▶ [THE PROBLEM]: A letter-for-letter copy of the listing is required, with no pictures in it.

▶ [SOURCE DATA]:

====================

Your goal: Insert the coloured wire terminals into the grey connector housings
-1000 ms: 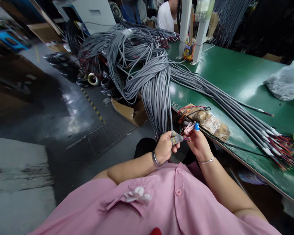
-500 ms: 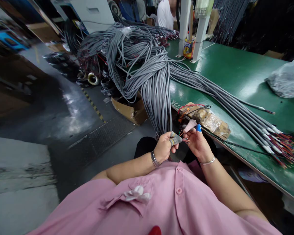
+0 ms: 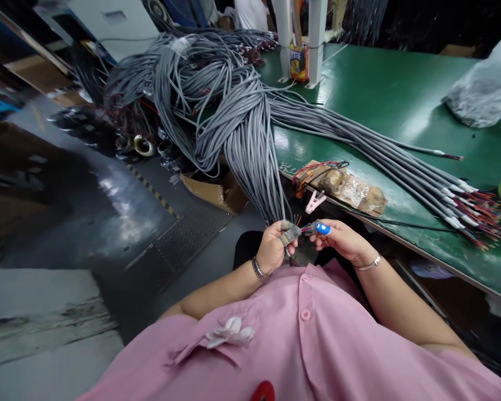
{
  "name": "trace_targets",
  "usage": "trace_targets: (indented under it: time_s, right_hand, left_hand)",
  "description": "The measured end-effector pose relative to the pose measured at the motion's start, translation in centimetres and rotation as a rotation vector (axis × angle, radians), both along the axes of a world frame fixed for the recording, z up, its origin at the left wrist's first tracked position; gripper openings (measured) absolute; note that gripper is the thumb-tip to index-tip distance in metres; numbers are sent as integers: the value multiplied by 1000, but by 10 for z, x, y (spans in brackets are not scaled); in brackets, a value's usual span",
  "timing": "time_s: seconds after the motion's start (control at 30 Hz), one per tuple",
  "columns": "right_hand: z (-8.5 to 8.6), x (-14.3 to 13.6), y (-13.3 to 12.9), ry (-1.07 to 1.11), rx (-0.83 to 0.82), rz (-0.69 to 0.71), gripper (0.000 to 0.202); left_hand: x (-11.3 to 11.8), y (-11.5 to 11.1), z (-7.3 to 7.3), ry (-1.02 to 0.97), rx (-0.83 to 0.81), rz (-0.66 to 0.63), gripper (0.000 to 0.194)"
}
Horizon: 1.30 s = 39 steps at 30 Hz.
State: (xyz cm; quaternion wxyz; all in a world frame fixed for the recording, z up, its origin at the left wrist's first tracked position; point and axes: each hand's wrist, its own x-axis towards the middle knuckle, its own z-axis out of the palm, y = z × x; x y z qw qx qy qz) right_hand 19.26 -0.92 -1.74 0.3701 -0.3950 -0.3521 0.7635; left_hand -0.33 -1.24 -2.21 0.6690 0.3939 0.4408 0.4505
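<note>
My left hand, with grey knitted covers on its fingers, is closed on the end of a grey cable. Thin coloured wires run from its fingertips towards my right hand, and a few more wire tips stick up behind. My right hand, a blue wrap on its thumb, pinches the wires' far ends. Both hands are close together above my lap. Just beyond them, a pink clip sits at the table edge beside a taped cardboard block with red and black leads.
A large heap of grey cables hangs over the edge of the green table. A bundle with stripped ends lies to the right, near a plastic bag. An open carton stands on the floor below.
My right hand has moved away from the pink clip and turned, its thumb now lying across the wire ends. The clip shows fully at the table edge. The view has shifted slightly.
</note>
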Motion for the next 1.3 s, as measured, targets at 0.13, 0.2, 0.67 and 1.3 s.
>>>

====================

▶ [SOLUTION TO THE PROBLEM]:
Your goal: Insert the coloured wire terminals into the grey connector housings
-1000 ms: 
-500 ms: 
+0 ms: 
{
  "name": "trace_targets",
  "usage": "trace_targets: (indented under it: time_s, right_hand, left_hand)",
  "description": "The measured end-effector pose relative to the pose measured at the motion's start, translation in centimetres and rotation as a rotation vector (axis × angle, radians), both along the axes of a world frame fixed for the recording, z up, its origin at the left wrist's first tracked position; gripper openings (measured) absolute; note that gripper is the thumb-tip to index-tip distance in metres; numbers are sent as integers: the value multiplied by 1000, but by 10 for z, x, y (spans in brackets are not scaled); in brackets, a value's usual span",
  "timing": "time_s: seconds after the motion's start (control at 30 Hz), one per tuple",
  "columns": "right_hand: z (-8.5 to 8.6), x (-14.3 to 13.6), y (-13.3 to 12.9), ry (-1.07 to 1.11), rx (-0.83 to 0.82), rz (-0.69 to 0.71), gripper (0.000 to 0.202); left_hand: x (-11.3 to 11.8), y (-11.5 to 11.1), z (-7.3 to 7.3), ry (-1.02 to 0.97), rx (-0.83 to 0.81), rz (-0.66 to 0.63), gripper (0.000 to 0.194)"
}
Horizon: 1.30 s = 39 steps at 30 Hz.
State: (xyz cm; quaternion wxyz; all in a world frame fixed for the recording, z up, its origin at the left wrist's first tracked position; point and axes: each hand's wrist, its own x-axis towards the middle knuckle, its own z-axis out of the palm, y = z × x; x y z qw qx qy qz) right_hand 19.26 -0.92 -1.74 0.3701 -0.3950 -0.3521 0.7635; left_hand -0.33 -1.24 -2.21 0.6690 0.3939 0.4408 0.4505
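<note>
My left hand, with grey knitted covers on its fingers, is closed on the end of a grey cable. Thin coloured wires run from its fingertips towards my right hand, and a few more wire tips stick up behind. My right hand, a blue wrap on its thumb, pinches the wires' far ends. Both hands are close together above my lap. Just beyond them, a pink clip sits at the table edge beside a taped cardboard block with red and black leads.
A large heap of grey cables hangs over the edge of the green table. A bundle with stripped ends lies to the right, near a plastic bag. An open carton stands on the floor below.
My right hand has moved away from the pink clip and turned, its thumb now lying across the wire ends. The clip shows fully at the table edge. The view has shifted slightly.
</note>
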Motion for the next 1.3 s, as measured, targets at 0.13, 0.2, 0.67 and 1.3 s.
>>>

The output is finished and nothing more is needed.